Steve’s dog had a sense of confusion about it. He saw his master, but there something wasn’t right about him. He smelled putrid and his movements were clumsy and primitive. He barked, and the thing looked up at him with fiery eyes. The dog’s tail shot between its legs. With a whine, it turned around with a startle and looked back to see what the thing was doing.

It stood with a hunched back, its bloodshot eyes dead set on the animal.

It leapt forward, and after a short chase, caught the Chihuahua in a corner in the kitchen. It picked the whelping dog up and held it over his head.



-



 The thing brought the dog’s head down hard onto Steve’s kitchen counter, killing it immediately. Blood leaked from underneath the fur, the thing licked it up as fast as it could. The gush was too fast to keep up, and blood poured out onto the floor. It bit into the dog’s soft, warm underbelly. More crimson fluid dumped out, the metallic smell and taste deepening the already established frenzy. The thing swallowed the liver in one go, it slurped on the intestines like spaghetti.

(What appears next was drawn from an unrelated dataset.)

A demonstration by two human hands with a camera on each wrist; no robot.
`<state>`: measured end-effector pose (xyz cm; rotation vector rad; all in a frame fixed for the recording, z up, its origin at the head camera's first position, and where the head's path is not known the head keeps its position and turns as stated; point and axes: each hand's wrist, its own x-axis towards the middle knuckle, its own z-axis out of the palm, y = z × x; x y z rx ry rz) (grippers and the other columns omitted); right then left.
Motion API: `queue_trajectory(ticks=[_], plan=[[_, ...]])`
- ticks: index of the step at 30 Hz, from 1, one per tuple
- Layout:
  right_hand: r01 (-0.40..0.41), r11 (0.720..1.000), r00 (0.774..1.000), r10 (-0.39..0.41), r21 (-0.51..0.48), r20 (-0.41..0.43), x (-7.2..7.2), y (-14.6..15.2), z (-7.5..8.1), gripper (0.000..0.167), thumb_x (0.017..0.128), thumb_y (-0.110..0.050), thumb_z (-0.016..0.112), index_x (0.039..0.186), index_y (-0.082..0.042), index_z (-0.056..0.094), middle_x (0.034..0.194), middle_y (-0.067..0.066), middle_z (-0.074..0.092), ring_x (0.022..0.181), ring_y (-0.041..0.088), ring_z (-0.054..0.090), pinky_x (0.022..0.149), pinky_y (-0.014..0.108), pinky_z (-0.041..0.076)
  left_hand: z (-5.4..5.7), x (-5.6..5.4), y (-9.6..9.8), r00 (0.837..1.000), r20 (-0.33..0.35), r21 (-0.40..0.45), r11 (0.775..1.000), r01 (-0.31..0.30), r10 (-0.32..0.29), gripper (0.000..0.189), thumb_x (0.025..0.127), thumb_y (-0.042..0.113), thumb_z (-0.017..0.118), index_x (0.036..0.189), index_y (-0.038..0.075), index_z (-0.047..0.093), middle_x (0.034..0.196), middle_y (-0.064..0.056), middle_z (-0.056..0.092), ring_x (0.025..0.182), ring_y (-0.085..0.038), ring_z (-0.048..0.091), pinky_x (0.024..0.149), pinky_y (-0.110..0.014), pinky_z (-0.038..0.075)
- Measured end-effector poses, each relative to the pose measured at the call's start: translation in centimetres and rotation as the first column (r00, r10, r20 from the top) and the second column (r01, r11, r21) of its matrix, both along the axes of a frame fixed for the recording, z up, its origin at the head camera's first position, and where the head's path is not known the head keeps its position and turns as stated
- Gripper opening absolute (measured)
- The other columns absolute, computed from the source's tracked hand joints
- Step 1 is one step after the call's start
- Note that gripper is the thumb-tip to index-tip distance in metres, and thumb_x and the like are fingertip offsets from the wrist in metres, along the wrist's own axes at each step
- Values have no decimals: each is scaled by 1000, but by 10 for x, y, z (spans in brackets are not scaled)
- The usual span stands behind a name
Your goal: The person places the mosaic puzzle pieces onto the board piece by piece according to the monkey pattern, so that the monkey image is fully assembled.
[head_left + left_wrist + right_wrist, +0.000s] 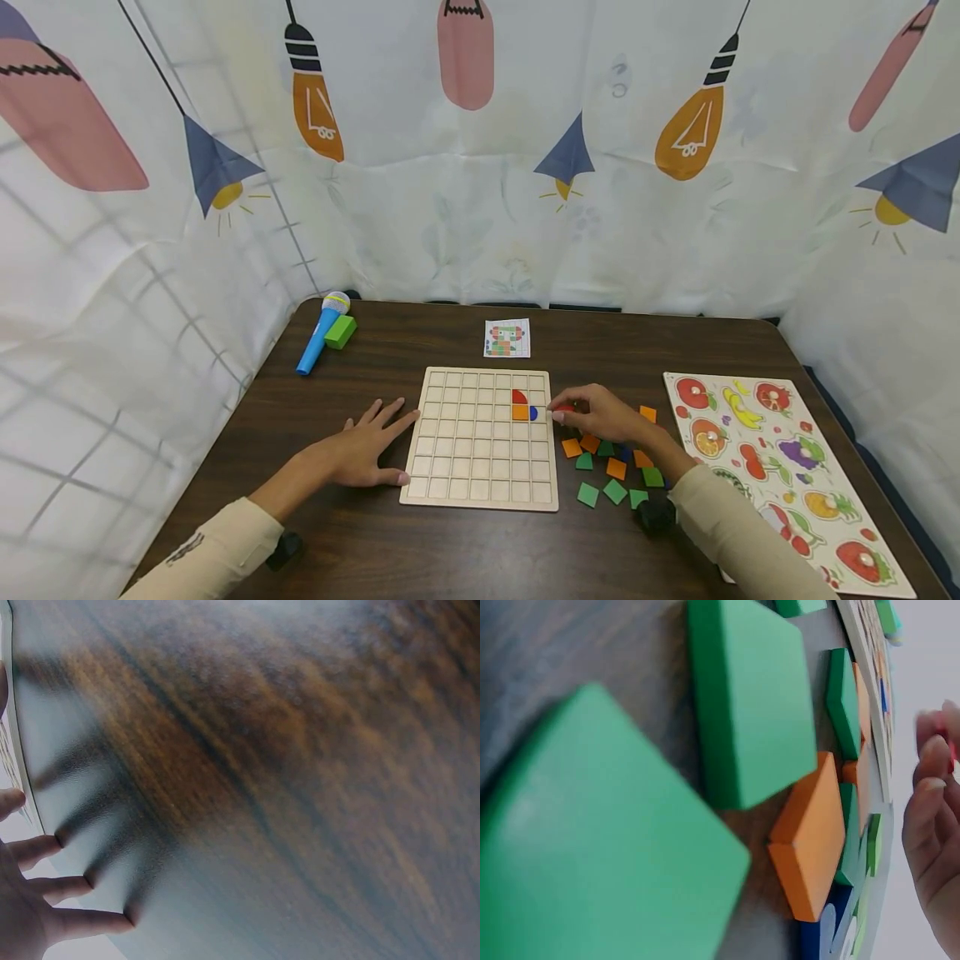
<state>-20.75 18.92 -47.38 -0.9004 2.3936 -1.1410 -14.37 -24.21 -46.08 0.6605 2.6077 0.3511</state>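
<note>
A square wooden grid board (480, 437) lies on the dark table. Placed in its upper right cells are a red quarter-round piece (519, 397), an orange square (520, 412) and a blue rounded piece (533, 413). My left hand (367, 450) is spread flat, its thumb and index fingertip touching the board's left edge. Just past the right edge, my right hand (600, 412) pinches a small red piece (940, 724), whose shape is mostly hidden by the fingers. Below that hand lie several loose green tiles (615, 491) and orange tiles (616, 468).
A small pattern card (507, 338) lies behind the board. At the table's far left are a blue toy microphone (318, 337) and a green block (341, 332). A fruit picture board (780, 467) covers the right side, partly under the right sleeve.
</note>
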Motion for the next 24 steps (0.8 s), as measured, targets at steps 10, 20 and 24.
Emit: queue_trajectory(ticks=[10, 20, 24], plan=[[-23, 1000, 999, 23, -6, 47, -3, 1, -3, 12, 99, -23, 66, 100, -11, 67, 85, 2, 64, 68, 11, 54, 61, 24, 48, 0, 0, 1, 1000, 7, -13, 1000, -10, 10, 99, 88, 66, 64, 162, 20, 19, 167, -22, 11, 149, -57, 11, 99, -85, 22], [-3, 1000, 1000, 3, 14, 20, 0, -2, 1, 15, 99, -26, 66, 103, -12, 66, 82, -3, 56, 71, 10, 52, 64, 23, 44, 2, 0, 2, 1000, 21, -16, 1000, -11, 11, 98, 88, 65, 64, 162, 21, 19, 167, -21, 10, 149, -56, 9, 100, -84, 22], [-32, 999, 998, 32, 2, 59, 0, -3, 2, 23, 101, -26, 63, 115, -9, 70, 82, 0, 60, 67, 8, 53, 62, 23, 45, 2, 0, 2, 1000, 15, -21, 1000, -12, 13, 98, 88, 65, 65, 162, 21, 19, 167, -21, 11, 149, -57, 10, 100, -84, 22]])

Face, teeth, and tongue red with blood it chewed and chewed mindlessly. Even when there was little but bone left on the naked carcass, it continued to chew into fresh meat. When it paused to breathe, it looked at its right forearm hanging by a few ligaments at its elbow. Hemoglobin pumped from his arteries onto the table and floor. It tried to cup a pump of blood in its left hand, but failed. It wasn’t more than minced meat and bone.

Frustrated by its failure, the thing let out an aggravated grunt and stepped back, slipping in the pool of blood on the tile floor.

It tried to catch itself as it fell, but with no right arm or left hand to support its weight, the thing fell hard. Its head struck the tile floor and died.